Ainda, conforme estabelecido no início, é preciso analisar o termo ‘razoável’ em conjunto com ‘ônus indevido’. O ônus indevido é a defesa que permite ao sujeito passivo eximir-se de adaptar. Nesse aspecto, é imperioso aceitar que ônus existirá, apenas que ele não pode ser indevido. Para esse arbitramento do que é indevido, a autora relaciona dois fatores.

O primeiro fator diz respeito à finalidade buscada pela medida geral que se pretende excepcionar por meio da adaptação. Se o objetivo da medida for frustrado de modo relevante, o ônus será indevido. Neste ponto, autora destaca que não basta a quem adotou a medida demonstrar que ela foi tomada de boa fé, de modo imparcial e igualitário. A defesa será completa apenas se for demonstrado que a adaptação bloqueia o fim pretendido.

O segundo, a comparação entre custos e benefícios, lembrando que os mesmos não se exaurem na questão econômico-financeira.
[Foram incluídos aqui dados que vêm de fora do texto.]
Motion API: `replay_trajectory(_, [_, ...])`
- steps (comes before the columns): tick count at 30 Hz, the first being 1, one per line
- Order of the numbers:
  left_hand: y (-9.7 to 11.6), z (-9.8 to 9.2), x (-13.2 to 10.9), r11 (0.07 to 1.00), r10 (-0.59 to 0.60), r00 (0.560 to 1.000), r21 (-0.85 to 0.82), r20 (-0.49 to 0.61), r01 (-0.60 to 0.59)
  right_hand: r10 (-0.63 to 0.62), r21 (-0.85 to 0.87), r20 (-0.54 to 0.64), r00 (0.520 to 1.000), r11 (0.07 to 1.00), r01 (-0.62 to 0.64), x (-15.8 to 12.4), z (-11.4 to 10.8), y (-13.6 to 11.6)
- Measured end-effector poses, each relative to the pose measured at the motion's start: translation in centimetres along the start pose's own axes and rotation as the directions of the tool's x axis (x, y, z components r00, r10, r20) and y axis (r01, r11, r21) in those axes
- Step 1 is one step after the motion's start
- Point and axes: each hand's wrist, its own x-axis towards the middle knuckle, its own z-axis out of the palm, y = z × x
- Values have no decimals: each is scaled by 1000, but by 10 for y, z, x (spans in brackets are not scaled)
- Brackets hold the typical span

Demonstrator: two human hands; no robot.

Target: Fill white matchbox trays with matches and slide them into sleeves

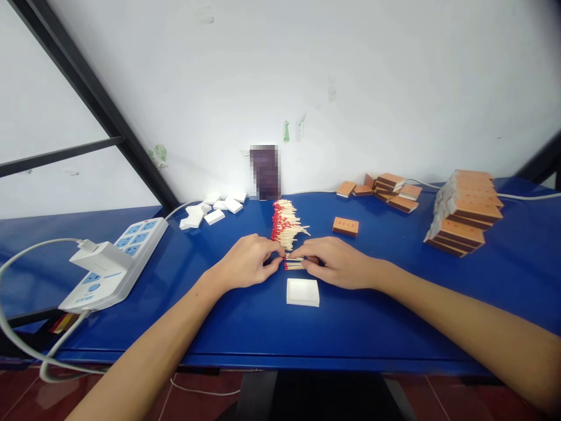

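Note:
A pile of red-tipped matches (286, 223) lies on the blue table (394, 304) near the wall. Just in front of it, my left hand (248, 261) and my right hand (335, 261) meet, fingers pinched on a small bundle of matches (293, 262) held between them. The left fingers close on the red-tipped end, the right fingers on the wooden end. An empty white matchbox tray (302, 292) sits on the table directly below both hands.
Several white trays (214, 211) lie at the back left beside a white power strip (114, 263) with a plugged adapter and cable. Orange matchbox sleeves lie singly (345, 226), in a loose heap (390, 189) and in a tall stack (467, 211) at right.

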Motion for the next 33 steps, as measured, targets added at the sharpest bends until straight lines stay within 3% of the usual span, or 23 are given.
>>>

Contabilizam-se benefícios diretos e indiretos, considerando-se os beneficiários primários, secundários e terceiros. Em relação aos custos, chama a atenção para aqueles que são atenuados por contrapartidas ou ganhos a que adapta, os quais vão desde incentivos, isenções e imunidades estatais, até ganhos por marketing de responsabilidade social. Os custos de estigmatização e humilhação também são considerados.

Diante dessa interpretação, podemos afirmar que:

- as pessoas com deficiência são titulares de um direito fundamental à adaptação razoável até o limite do ônus indevido nos mais diversos ambientes;

- a adaptação compreende modificações, ajustes, amoldamentos e mesmo flexibilizações no ambiente material e normativo no qual é pleiteada, por meio do emprego dos mais diversos mecanismos;

- razoável é a adaptação eficaz para o indivíduo ou grupo, incluindo-se na ideia de eficácia a prevenção e a eliminação da segregação, da humilhação e da estigmatização;

- a defesa à adaptação razoável é o ônus indevido que assim será entendido quando: a) adotar uma adaptação impede exageradamente o objetivo da medida geral, ensejando riscos à segurança, saúde, bem-estar; b) no balanceamento de custos e benefícios, a adaptação mostra-se demasiadamente custosa. Lembrando-se que essa análise não se restringe aos elementos econômicos, nem se esgota nos sujeitos ativo e passivo especificamente envolvidos.